<<<<
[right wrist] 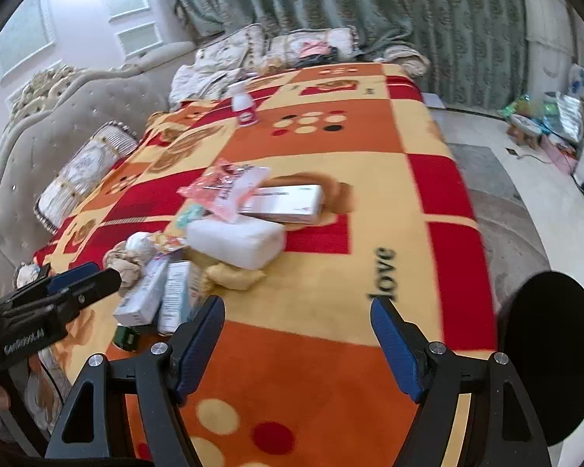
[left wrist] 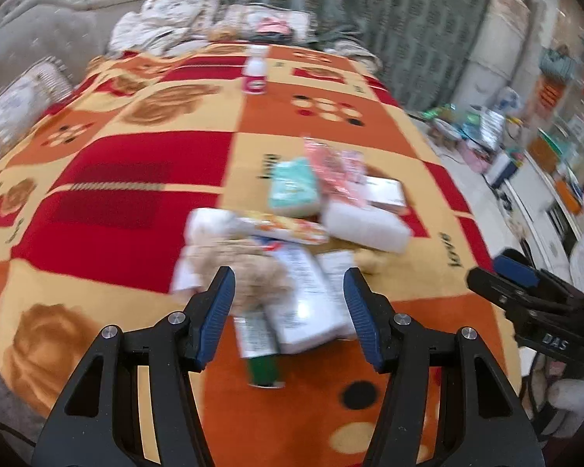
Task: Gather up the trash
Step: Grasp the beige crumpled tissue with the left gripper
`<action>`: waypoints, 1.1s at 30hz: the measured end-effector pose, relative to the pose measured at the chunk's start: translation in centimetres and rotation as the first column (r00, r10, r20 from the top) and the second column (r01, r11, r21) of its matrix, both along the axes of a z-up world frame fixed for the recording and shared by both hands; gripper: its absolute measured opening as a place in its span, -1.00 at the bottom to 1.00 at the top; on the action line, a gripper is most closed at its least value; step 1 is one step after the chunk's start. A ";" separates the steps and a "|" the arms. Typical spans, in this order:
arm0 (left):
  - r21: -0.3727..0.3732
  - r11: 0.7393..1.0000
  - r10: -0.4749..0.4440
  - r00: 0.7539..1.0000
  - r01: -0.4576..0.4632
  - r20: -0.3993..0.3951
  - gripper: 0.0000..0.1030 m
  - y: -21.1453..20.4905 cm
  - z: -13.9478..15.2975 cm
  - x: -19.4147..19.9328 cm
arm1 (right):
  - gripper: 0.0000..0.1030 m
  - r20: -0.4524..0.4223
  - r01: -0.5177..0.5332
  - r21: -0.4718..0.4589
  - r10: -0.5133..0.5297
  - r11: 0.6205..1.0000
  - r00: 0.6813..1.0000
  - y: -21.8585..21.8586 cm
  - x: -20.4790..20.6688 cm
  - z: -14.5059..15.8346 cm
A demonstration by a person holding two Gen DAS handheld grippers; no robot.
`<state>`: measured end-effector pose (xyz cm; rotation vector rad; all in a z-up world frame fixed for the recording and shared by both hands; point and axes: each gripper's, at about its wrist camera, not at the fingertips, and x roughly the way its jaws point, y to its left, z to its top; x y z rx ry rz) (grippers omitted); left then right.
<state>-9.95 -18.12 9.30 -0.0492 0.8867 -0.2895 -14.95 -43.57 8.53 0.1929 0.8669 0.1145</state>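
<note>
A pile of trash lies on a red, orange and yellow blanket (left wrist: 116, 202): crumpled brown paper (left wrist: 249, 272), white cartons (left wrist: 307, 303), a green-ended tube (left wrist: 262, 366), a white soft pack (left wrist: 366, 225), a teal pack (left wrist: 294, 190) and a pink wrapper (left wrist: 331, 171). My left gripper (left wrist: 288, 284) hovers open just short of the paper and cartons, gripping nothing. My right gripper (right wrist: 296, 311) is open over bare blanket (right wrist: 331, 292), right of the pile. In the right wrist view the white pack (right wrist: 235, 243), pink wrapper (right wrist: 226, 188) and a long white box (right wrist: 284, 202) lie ahead.
A small white bottle with a pink label (left wrist: 255, 74) stands at the far end of the bed. Pillows and a padded headboard (right wrist: 58, 124) are to the left. A black round object (right wrist: 553, 358) sits at the bed's right edge. Clutter lines the floor (right wrist: 545, 124).
</note>
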 end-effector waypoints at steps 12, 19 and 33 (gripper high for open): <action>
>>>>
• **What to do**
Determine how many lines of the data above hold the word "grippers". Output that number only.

• **Output of the exercise**
2